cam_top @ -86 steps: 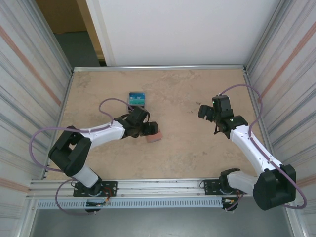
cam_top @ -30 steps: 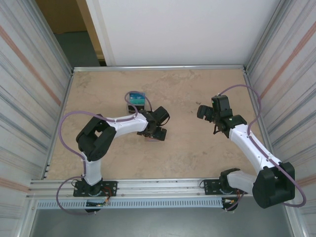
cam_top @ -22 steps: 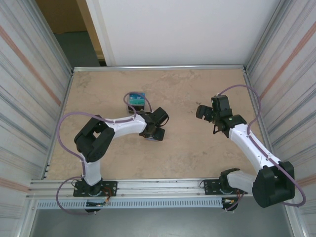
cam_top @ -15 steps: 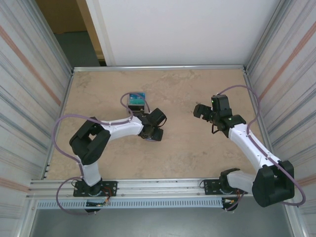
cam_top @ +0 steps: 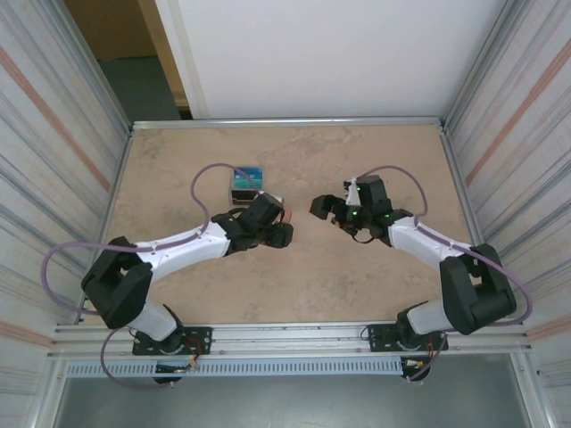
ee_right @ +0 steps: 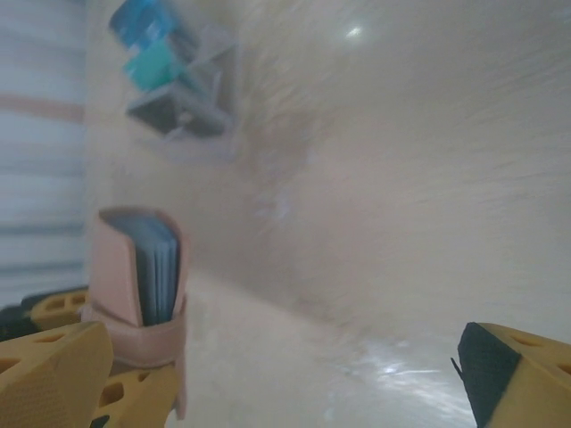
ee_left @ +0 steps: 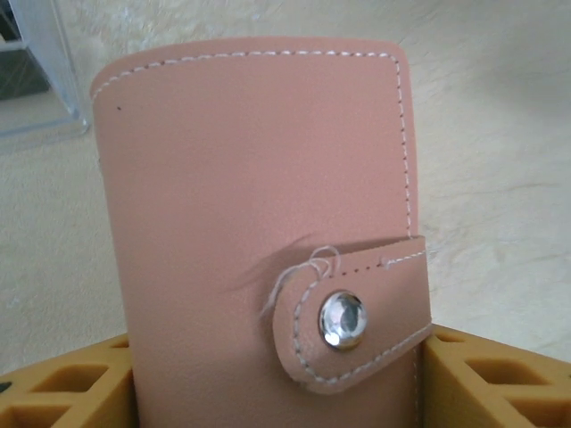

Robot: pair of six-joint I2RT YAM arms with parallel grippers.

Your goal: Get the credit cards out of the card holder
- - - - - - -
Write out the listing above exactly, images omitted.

* Output for this exercise
cam_top @ -86 steps: 
cam_top @ -30 steps: 
cam_top @ -22 steps: 
cam_top @ -15 steps: 
cam_top @ +0 steps: 
ee_right @ +0 steps: 
ee_left @ +0 steps: 

Robot: pair of six-joint I2RT YAM arms with parallel grippers.

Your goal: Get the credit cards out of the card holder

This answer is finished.